Une manière traditionnelle d'obtenir une structure 3-D d'une protéine consiste à exposer son cristal à un faisceau de rayons X. Chaque cristal de protéine diffuse les rayons X d'une manière différente, fournissant un instantané unique de son agencement interne. En faisant tourner le cristal et en collectant de tels instantanés sous de nombreux angles, les chercheurs peuvent utiliser des méthodes informatiques pour déterminer la structure des protéines en 3D. Une telle approche est largement utilisée et constitue la base de la biologie structurale moderne. Cela fonctionne bien pour les cristaux d'au moins 10 microns. Cependant, le groupe Zlotnikov voulait analyser des cristaux de silicateine qui étaient environ 10 fois plus petits. Lorsqu'ils étaient exposés aux rayons X, ils étaient presque immédiatement endommagés, rendant impossible la collecte d'un ensemble de données complet d'instantanés sous plusieurs angles.

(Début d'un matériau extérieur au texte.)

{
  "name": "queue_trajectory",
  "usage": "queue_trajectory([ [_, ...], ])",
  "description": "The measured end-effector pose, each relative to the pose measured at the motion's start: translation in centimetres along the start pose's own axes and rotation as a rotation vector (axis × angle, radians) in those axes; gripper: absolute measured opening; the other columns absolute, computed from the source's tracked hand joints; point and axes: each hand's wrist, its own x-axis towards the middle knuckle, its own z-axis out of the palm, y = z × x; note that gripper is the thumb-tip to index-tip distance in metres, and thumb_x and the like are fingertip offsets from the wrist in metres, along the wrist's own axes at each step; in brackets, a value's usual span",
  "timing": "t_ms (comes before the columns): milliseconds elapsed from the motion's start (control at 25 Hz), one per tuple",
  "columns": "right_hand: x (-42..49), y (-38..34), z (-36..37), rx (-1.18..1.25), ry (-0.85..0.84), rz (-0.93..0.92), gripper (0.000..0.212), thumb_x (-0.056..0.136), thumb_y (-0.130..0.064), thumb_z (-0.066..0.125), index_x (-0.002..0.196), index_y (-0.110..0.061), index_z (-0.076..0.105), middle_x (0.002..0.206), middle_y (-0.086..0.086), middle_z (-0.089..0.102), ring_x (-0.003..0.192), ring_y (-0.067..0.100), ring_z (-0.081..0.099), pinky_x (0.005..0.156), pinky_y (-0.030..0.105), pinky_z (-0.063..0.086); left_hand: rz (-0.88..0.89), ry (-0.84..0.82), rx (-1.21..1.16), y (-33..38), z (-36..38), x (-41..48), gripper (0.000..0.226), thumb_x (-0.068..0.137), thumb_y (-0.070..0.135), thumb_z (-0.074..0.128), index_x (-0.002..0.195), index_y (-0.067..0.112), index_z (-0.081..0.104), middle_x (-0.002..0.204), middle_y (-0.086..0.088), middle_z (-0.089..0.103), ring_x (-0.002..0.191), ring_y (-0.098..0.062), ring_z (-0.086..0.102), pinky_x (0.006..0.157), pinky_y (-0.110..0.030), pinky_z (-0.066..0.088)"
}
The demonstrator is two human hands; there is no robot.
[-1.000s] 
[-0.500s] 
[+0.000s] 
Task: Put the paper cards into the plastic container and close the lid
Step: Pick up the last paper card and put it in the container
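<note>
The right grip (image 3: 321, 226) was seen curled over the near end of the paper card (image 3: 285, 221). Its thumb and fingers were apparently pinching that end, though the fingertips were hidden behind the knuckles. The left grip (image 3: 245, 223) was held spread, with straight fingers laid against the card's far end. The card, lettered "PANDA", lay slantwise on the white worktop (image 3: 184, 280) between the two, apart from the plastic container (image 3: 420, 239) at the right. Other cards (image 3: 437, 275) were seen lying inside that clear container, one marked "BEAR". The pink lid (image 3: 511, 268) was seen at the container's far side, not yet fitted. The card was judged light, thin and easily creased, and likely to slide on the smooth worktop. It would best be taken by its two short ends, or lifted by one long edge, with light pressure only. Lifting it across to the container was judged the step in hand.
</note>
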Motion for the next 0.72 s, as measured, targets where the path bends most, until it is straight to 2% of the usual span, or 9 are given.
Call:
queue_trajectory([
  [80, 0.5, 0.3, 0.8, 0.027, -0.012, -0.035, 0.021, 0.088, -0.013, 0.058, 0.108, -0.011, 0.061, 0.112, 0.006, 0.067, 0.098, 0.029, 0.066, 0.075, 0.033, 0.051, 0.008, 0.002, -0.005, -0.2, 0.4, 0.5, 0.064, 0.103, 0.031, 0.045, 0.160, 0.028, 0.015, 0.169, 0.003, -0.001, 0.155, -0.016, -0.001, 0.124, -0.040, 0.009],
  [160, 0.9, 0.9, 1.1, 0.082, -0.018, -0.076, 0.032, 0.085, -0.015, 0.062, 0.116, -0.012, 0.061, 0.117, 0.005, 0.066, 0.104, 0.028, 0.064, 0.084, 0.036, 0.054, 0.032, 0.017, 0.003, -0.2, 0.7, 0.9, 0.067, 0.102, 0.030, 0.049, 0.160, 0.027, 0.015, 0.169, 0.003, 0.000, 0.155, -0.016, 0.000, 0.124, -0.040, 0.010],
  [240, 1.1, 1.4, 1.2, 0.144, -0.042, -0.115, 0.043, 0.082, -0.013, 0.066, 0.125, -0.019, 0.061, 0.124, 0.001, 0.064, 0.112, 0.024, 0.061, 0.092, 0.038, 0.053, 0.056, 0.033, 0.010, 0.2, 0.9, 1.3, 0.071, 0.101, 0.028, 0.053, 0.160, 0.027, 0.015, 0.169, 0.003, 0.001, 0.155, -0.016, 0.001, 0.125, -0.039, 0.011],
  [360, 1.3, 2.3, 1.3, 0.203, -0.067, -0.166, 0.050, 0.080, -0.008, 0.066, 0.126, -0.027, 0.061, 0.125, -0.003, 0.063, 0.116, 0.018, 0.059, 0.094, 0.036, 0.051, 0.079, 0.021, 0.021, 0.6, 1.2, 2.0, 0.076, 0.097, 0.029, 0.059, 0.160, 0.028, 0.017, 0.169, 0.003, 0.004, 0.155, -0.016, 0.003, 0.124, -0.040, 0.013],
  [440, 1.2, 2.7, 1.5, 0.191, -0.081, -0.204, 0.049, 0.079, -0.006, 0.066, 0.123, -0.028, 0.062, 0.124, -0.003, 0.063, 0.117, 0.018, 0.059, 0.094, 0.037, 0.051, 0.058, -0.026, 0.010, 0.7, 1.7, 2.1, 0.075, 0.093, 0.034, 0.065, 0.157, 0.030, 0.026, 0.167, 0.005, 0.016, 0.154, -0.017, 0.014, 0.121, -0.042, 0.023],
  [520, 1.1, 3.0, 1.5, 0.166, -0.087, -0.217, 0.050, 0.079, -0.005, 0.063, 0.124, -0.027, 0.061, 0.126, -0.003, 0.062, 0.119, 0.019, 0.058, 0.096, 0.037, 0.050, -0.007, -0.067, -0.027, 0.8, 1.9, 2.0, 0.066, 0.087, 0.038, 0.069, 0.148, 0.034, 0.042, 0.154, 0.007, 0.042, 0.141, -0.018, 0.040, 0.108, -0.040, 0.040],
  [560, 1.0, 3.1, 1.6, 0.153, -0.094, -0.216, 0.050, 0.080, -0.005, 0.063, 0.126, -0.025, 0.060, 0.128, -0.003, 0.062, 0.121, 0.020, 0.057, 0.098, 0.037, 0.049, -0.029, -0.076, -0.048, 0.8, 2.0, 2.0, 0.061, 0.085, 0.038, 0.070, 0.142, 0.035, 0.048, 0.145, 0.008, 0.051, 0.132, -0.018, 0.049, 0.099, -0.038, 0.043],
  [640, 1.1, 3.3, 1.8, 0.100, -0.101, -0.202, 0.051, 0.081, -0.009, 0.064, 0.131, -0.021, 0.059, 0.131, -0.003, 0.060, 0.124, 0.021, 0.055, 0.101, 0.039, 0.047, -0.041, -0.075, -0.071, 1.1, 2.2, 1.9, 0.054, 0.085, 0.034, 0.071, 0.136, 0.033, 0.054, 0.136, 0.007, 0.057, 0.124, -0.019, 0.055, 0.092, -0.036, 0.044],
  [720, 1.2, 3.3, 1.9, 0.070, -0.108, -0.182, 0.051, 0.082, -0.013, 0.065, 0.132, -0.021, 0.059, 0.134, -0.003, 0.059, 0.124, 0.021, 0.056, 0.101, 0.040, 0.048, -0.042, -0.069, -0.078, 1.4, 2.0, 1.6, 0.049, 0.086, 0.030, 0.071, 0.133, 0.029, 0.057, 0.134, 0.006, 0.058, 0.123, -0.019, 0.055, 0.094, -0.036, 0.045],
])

Avec le soutien de l'équipe de Swiss Light Source (SLS) du PSI, les chercheurs ont utilisé une nouvelle méthode émergente connue sous le nom de cristallographie en série. "Vous combinez des images de diffraction de nombreux cristaux, " dit Filip Leonarski, les scientifiques des lignes de lumière au PSI, qui a participé à l'étude. "Avec la méthode traditionnelle, vous tournez un film. Avec la nouvelle méthode, vous obtenez de nombreux instantanés que vous combinez ensuite pour déchiffrer la structure." Chaque instantané est pris à une partie différente du petit cristal ou même à partir d'un cristal différent.
Au total, les chercheurs ont collecté plus de 3 500 instantanés individuels de diffraction des rayons X à partir de 90 aiguilles de verre à des orientations complètement aléatoires. À l'aide de méthodes informatiques de pointe, ils ont pu trouver de l'ordre dans le chaos et assembler les données pour déterminer la première structure 3-D complète de la silicatéine.
« Avant cette étude, la structure de la silicatéine a été émise sur la base de sa similitude avec d'autres protéines, " dit le Dr Zlotnikov. En utilisant la structure 3-D nouvellement obtenue de la silicatéine, les chercheurs ont pu comprendre son assemblage et son fonctionnement à l'intérieur du squelette de verre de l'éponge. Ils ont construit un modèle informatique de la superstructure à l'intérieur de l'aiguille de verre et expliqué les premières images complexes des superstructures protéine-verre obtenues avec le HRTEM.
"Nous avons fourni des informations détaillées sur l'existence d'une superstructure fonctionnelle en verre protéique 3D dans un organisme vivant. En fait, ce que nous décrivons est le premier assemblage cristallin minéral-protéine hybride naturel connu, " conclut le Dr Zlotnikov.